X was state of the art in 1984. For comparison, the GPU as we understand it now was invented some 15 years later.

The biggest change is how multiple windows are combined - composited - to create something that's drawn on a screen. That's an extension for X rather than part of the main thing - support for bitmapped fonts and being able to draw dashed lines are part of the main thing - but it's where all the actual work is done. And the other parts of the functionality of X have changed, too: input handling is completely different now, and throwing bitmaps over the network is not really terribly efficient.

So Wayland makes the compositor the central part, uses more relevant input and output handing, and gets rid of the network stuff entirely.

There are aspects of Wayland's design, implementation, and history that, in my view, have hampered its adoption and desirability.
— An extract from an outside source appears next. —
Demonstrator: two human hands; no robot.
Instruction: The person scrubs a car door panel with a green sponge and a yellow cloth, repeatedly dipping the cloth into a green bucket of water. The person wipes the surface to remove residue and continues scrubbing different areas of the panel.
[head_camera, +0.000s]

But it's what we've got, since Mir didn't take off and X is no longer fit for purpose, so we have to make the best of it.
I swear I read at some point that they were planning on eventually replacing the networking / forwarding capabilities (they are extremely useful on occasion).

My understanding also is that Xorg is not 100% dead, it's just resting. They've nailed it to the perch, so to speak. Beautiful plumage.

They are maintaining it, there were some modules updated like a month or so ago. I'm a firm believer still that X was fine, and they just wanted something new to play with, so Wayland was born. I mean Xorg is an extremely stable / old code base, and who doesn't want to occasionally have something new to play with?

My test of whether or not I'm running Wayland now, as far too often I start finding random breakages, and random distributions default to Wayland now, I do an alt+F2 and 'r' in Gnome, and if it whines that I can't restart Gnome, I know I'm running in Wayland, as for some reason you can't reload Gnome in Wayland...
CatKiller 13 Apr
Quoting: slaapliedjeMy understanding also is that Xorg is not 100% dead, it's just resting. They've nailed it to the perch, so to speak. Beautiful plumage.

They are maintaining it, there were some modules updated like a month or so ago.
What changes there have been are to make XWayland work, which is being spun out into its own thing so that it will actually be released. Pining for the fjords.